- Associated Press - Thursday, May 4, 2017

SALT LAKE CITY (AP) - Utah lawmakers this year lowered the state’s DUI threshold to the strictest in the nation in an attempt to make roadways safer, but a new state report shows drunk driving only contributed to about 13 percent of the state’s traffic deaths last year.

Speeding and unbuckled seatbelts remained Utah’s leading factors in fatal crashes, accounting for most of the 281 traffic deaths reported.

The report from Utah’s Department of Public Safety shows speed was a factor in 38 percent of deaths and unrestrained drivers and passengers played a role in 29 percent of deaths.

Additionally, the report shows teenage drivers, drivers over 65, drivers who failed to yield, motorcyclists and pedestrians all accounted for more fatal crashes than drunk drivers.

The 13 percent of deaths that involved a drunk driver with a blood alcohol concentration of 0.08 or higher.

Provo Republican Rep. Norm Thurston, who sponsored a law this year lowering the state’s blood alcohol threshold to 0.05 percent from 0.08 percent, said the change will make people think twice about drinking and driving.

Critics of Thurston’s law point out that most DUIs involve people with higher levels of alcohol in their system. They said that lowering the blood-alcohol limit will target responsible drinkers who aren’t impaired after a drink or two.

Thurston said Thursday that while his DUI legislation is not the only way make roads safer, it will help.

He says he and law enforcement officials discussed earlier this year how they could make roads safer. They looked at speeding and seatbelts but couldn’t come up with additional laws Utah could pass to try to slow drivers and get people to buckle up.

“This would be the one area where we could make some immediate and significant impacts,” he said.

When it comes to speed, Utah is one of about half a dozen states in recent years that raised speed limits on some highways to 80 mph, the highest levels in the nation outside of some stretches of Texas highway that allow drivers to hit 85 mph.

Thurston said lowering the speed limit doesn’t necessarily make things safer because too many drivers still drive at higher speeds. It’s more dangerous when the few drivers who adhere to the posted speed limit are going significantly slower than the general speed of traffic, leading drivers who may be following too closely to slam on breaks or make other errors that cause crashes, he said.

With seatbelts, Utah requires all drivers and passengers to buckle up. In 2015, the state passed a temporary law allowing drivers to be pulled over if anyone inside had an unbuckled seatbelt. Legislators made that a permanent law this year.

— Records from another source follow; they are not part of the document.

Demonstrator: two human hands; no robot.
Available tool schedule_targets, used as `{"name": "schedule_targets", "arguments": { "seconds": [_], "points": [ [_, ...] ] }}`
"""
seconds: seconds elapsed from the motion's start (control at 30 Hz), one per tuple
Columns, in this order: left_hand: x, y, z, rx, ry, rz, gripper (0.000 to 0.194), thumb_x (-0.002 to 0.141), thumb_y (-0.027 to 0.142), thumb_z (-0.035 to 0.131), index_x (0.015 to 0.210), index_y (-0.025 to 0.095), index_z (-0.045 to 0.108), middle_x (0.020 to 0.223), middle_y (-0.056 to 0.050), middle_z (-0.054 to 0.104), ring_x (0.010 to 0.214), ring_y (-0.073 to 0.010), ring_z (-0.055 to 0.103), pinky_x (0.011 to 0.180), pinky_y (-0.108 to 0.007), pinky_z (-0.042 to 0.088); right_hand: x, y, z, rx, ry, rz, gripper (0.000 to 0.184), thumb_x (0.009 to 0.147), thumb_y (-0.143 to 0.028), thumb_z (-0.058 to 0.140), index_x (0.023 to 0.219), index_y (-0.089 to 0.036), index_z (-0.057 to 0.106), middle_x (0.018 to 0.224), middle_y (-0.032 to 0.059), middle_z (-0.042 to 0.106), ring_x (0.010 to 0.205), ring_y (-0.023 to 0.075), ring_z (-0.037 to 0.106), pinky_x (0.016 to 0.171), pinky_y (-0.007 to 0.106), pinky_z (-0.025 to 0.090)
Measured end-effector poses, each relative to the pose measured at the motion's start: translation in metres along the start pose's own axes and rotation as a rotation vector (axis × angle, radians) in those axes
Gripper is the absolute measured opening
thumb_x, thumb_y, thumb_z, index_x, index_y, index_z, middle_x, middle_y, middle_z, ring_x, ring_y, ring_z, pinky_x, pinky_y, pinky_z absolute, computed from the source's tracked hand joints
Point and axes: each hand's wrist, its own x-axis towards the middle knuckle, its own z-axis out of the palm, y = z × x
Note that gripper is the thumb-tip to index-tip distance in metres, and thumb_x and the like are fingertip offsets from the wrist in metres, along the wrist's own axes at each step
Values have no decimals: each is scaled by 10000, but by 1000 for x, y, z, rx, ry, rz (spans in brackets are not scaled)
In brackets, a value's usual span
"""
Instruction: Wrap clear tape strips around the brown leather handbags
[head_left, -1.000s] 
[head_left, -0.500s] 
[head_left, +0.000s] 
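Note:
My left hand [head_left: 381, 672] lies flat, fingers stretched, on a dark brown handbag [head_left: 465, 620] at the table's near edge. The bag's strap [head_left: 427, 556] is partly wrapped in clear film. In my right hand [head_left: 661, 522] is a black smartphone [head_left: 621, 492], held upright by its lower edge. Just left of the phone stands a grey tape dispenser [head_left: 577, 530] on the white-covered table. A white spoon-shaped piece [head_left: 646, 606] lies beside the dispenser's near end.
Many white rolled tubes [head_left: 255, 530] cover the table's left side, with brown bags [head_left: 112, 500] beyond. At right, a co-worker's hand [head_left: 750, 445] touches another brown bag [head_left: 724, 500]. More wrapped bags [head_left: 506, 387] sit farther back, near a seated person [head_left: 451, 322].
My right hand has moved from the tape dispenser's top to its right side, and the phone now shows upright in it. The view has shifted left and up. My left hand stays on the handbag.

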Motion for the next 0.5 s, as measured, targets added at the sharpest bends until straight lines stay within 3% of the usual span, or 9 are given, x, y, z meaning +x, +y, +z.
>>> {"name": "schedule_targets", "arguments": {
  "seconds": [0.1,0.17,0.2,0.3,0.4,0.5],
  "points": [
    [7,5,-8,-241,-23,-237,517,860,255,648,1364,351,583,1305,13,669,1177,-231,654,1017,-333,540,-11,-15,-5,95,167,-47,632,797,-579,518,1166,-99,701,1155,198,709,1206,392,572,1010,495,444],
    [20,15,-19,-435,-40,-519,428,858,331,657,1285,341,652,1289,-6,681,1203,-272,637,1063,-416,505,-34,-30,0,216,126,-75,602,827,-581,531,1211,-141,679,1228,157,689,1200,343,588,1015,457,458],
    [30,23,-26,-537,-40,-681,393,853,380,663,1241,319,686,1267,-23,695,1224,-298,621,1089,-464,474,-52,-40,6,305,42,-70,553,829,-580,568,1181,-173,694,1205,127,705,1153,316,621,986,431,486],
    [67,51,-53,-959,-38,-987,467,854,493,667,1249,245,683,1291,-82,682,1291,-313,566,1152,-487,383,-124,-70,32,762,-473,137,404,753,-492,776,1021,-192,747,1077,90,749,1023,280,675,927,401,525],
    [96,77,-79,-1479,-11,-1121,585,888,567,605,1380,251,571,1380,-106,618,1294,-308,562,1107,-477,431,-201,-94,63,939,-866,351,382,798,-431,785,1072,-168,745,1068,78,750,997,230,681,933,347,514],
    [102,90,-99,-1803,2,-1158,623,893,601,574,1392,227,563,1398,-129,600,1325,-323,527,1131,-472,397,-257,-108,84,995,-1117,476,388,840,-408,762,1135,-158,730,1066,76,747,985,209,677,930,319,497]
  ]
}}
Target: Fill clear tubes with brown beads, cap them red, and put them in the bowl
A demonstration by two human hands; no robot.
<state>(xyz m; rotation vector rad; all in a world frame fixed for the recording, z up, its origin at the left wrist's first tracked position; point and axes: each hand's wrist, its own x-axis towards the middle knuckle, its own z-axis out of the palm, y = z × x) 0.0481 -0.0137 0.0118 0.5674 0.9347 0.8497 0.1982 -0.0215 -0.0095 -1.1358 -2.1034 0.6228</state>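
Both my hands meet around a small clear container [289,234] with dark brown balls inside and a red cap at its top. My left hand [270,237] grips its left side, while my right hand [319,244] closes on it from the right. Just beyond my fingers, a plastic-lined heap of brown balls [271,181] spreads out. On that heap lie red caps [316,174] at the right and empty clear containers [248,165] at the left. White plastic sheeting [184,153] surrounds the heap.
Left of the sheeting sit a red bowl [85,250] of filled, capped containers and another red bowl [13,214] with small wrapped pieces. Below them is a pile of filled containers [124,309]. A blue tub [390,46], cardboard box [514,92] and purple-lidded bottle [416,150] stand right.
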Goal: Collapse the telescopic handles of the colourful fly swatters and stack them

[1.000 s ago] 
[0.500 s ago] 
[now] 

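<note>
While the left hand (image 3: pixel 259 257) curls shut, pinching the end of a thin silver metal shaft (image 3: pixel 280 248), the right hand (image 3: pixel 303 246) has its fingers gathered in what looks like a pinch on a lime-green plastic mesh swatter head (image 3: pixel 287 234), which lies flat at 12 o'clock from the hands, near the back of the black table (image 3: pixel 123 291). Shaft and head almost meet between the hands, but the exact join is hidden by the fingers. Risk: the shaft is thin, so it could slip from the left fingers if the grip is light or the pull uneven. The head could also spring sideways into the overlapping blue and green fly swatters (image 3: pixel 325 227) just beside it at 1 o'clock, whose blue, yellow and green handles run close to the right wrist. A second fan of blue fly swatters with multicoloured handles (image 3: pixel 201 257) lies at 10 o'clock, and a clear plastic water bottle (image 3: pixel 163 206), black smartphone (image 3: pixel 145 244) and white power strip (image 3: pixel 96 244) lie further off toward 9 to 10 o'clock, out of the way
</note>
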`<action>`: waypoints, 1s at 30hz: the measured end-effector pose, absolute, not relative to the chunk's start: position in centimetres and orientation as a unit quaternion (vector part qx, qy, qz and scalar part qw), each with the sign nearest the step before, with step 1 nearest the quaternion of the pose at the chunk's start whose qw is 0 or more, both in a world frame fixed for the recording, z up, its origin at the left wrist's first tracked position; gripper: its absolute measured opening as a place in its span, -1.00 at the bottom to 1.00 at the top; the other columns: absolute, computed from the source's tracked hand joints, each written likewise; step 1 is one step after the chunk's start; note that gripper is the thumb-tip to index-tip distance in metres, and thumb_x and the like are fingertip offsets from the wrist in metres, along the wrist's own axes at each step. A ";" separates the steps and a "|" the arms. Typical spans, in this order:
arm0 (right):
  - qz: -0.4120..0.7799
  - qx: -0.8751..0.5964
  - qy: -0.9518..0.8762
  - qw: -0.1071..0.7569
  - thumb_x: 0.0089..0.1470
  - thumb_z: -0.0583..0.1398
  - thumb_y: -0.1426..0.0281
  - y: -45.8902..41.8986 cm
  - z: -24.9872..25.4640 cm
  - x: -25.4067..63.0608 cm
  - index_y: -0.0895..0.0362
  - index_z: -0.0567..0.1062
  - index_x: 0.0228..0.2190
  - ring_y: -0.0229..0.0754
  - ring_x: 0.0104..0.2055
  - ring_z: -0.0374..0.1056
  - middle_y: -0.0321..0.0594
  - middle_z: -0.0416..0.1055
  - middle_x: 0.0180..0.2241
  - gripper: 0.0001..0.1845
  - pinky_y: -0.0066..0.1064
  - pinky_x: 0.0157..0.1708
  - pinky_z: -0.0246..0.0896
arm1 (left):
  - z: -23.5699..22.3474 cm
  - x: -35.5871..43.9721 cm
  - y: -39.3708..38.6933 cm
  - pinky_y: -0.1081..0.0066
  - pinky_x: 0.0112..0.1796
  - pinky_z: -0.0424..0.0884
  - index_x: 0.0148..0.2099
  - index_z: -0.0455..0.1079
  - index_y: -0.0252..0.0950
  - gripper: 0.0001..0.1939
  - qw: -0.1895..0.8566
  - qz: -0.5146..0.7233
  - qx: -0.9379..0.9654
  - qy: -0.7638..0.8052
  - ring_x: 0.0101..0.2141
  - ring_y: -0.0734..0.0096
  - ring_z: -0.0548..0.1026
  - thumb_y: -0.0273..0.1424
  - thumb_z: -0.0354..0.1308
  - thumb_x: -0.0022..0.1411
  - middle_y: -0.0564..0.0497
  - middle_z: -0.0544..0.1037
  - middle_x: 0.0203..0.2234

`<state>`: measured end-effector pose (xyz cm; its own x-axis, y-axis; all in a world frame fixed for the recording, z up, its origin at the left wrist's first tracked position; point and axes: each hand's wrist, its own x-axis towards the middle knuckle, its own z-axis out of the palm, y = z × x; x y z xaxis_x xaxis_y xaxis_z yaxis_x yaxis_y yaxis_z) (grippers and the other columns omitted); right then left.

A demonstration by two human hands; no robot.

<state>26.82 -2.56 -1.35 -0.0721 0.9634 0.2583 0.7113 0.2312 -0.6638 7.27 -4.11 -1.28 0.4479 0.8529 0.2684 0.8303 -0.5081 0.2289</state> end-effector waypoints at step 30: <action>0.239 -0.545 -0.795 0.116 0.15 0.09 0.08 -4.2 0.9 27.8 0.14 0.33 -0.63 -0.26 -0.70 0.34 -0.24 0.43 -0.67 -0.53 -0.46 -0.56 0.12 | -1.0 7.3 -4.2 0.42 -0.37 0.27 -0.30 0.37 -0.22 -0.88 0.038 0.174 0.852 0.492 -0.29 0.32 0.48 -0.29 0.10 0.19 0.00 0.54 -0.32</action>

Utah’s Highway Patrol, which supported the new law, is looking at ways to tackle speed, seatbelts, drowsy driving and distracted driving, not just DUIs, Royce said.

Gov. Gary Herbert, who approved the lower alcohol limit in March, said he plans to call lawmakers into a special session later this year to make changes that could include tiered punishments and measures cracking down on distracted driving.

Distracted driving wasn’t a factor in as many fatal crashes as alcohol last year, accounting for about 7.5 percent of traffic fatalities.

Utah law allows people to talk on cellphones but it’s illegal to manipulate a phone by hand while driving, whether that’s dialing, texting, changing music or using an app.